§ Provided data
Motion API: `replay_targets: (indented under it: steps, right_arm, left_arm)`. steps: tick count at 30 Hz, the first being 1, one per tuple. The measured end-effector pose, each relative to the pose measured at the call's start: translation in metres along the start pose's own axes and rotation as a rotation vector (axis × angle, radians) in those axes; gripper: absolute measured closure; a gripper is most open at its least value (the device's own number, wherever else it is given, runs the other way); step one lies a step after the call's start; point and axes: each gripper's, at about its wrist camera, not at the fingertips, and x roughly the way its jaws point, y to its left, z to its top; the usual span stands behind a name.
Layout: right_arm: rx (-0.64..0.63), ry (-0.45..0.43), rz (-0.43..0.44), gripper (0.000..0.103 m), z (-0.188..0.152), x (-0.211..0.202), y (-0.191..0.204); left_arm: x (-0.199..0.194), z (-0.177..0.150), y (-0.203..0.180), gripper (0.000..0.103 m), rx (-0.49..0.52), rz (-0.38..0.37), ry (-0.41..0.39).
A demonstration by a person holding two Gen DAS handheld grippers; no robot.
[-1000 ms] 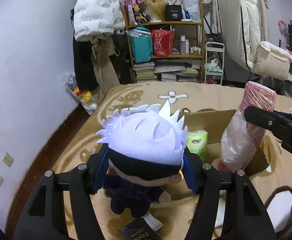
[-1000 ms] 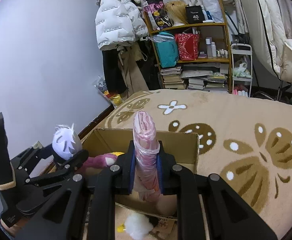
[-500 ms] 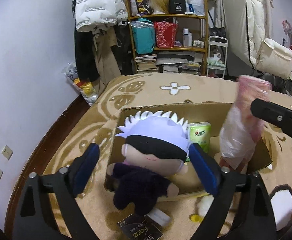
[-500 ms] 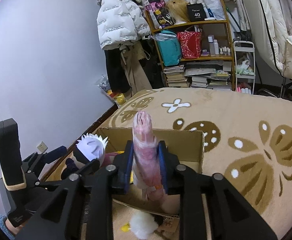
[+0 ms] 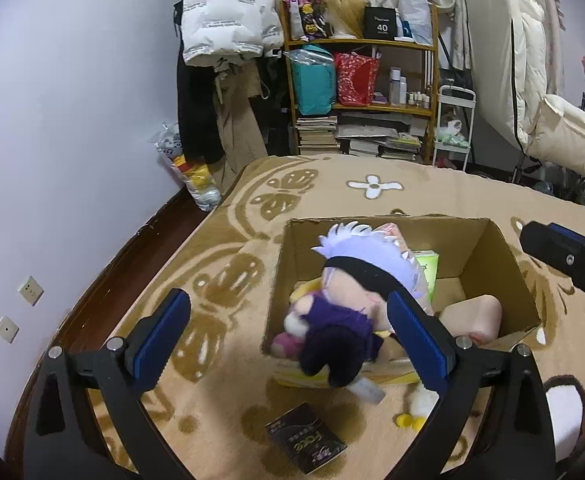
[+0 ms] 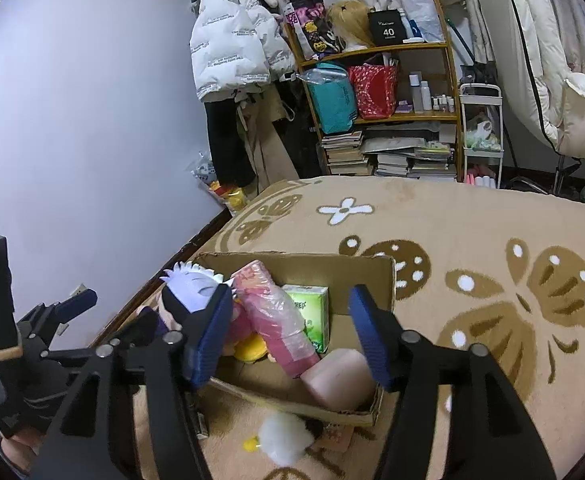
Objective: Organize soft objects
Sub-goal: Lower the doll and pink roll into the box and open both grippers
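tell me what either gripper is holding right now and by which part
Nothing. Both the left gripper and right gripper have open jaws; the plush doll and pink wrapped roll lie in the cardboard box.

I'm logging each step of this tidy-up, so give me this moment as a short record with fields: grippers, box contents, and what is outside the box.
left gripper: open, holding nothing
right gripper: open, holding nothing
cardboard box: open top, on the patterned blanket
white-haired plush doll: over the box's near-left wall, legs hanging outside
pink plastic-wrapped roll: lying tilted in the box
green tissue pack: upright in the box, beside the roll
white fluffy toy: on the blanket, outside the near wall
black packet: on the blanket, outside the box
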Motion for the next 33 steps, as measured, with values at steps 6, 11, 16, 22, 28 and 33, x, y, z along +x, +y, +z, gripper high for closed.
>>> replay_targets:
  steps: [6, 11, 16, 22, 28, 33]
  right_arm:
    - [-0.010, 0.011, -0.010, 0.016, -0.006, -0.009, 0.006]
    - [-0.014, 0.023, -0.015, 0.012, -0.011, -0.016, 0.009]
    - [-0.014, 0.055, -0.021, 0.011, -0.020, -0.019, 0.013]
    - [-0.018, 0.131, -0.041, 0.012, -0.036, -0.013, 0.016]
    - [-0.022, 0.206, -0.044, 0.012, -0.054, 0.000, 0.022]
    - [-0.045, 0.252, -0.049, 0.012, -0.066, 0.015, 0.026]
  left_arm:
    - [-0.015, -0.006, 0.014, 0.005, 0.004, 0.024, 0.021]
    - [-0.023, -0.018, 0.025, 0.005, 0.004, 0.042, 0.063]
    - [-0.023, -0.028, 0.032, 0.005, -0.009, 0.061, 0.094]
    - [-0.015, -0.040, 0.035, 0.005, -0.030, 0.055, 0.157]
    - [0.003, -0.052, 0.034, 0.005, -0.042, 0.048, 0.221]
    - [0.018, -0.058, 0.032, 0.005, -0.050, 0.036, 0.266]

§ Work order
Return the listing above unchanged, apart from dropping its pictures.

§ Reply
Motion API: `replay_targets: (indented under it: steps, right_arm, left_arm)`. steps: tick count at 30 Hz, the first being 1, one per tuple. The measured end-effector pose, each relative to the pose measured at the call's start: translation in metres along the start pose's own axes and rotation as a rotation vector (axis × angle, radians) in those axes; gripper: absolute measured closure; a gripper is most open at its least value (the device's own number, wherever else it is given, runs the other way); step one lies a step after the call's start; point and axes: each gripper's, at about its wrist camera, not at the fingertips, and x roughly the way its jaws point, y to its left, z to its top; the usual span stands behind a name.
Layout: right_arm: rx (-0.64..0.63), ry (-0.45..0.43), rz (-0.43..0.44), gripper (0.000..0.103 m), z (-0.188..0.152), x (-0.211..0.202), y (-0.191..0.204); left_arm: x (-0.199..0.194), z (-0.177..0.150), y (-0.203..0.180), gripper (0.000..0.103 m), rx (-0.49..0.52), rz (-0.38..0.37), ry (-0.41..0.39).
A demonstration by a person holding two Gen DAS handheld grippers; no robot.
[-1000 ms] 
[-1000 ms] 
[-500 ms] 
[-500 ms] 
[+0 ms] 
[+0 ms] 
Objective: Organize soft objects
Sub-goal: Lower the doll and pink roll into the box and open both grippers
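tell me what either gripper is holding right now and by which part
Nothing. Both the left gripper and right gripper have open jaws; the plush doll and pink wrapped roll lie in the cardboard box.

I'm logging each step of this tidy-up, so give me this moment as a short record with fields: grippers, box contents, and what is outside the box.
left gripper: open, holding nothing
right gripper: open, holding nothing
cardboard box: open top, on the patterned blanket
white-haired plush doll: over the box's near-left wall, legs hanging outside
pink plastic-wrapped roll: lying tilted in the box
green tissue pack: upright in the box, beside the roll
white fluffy toy: on the blanket, outside the near wall
black packet: on the blanket, outside the box
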Motion for the next 33 steps, as measured, with values at steps 6, 11, 16, 22, 28 and 33, x, y, z along +x, +y, +z, gripper high for closed.
>>> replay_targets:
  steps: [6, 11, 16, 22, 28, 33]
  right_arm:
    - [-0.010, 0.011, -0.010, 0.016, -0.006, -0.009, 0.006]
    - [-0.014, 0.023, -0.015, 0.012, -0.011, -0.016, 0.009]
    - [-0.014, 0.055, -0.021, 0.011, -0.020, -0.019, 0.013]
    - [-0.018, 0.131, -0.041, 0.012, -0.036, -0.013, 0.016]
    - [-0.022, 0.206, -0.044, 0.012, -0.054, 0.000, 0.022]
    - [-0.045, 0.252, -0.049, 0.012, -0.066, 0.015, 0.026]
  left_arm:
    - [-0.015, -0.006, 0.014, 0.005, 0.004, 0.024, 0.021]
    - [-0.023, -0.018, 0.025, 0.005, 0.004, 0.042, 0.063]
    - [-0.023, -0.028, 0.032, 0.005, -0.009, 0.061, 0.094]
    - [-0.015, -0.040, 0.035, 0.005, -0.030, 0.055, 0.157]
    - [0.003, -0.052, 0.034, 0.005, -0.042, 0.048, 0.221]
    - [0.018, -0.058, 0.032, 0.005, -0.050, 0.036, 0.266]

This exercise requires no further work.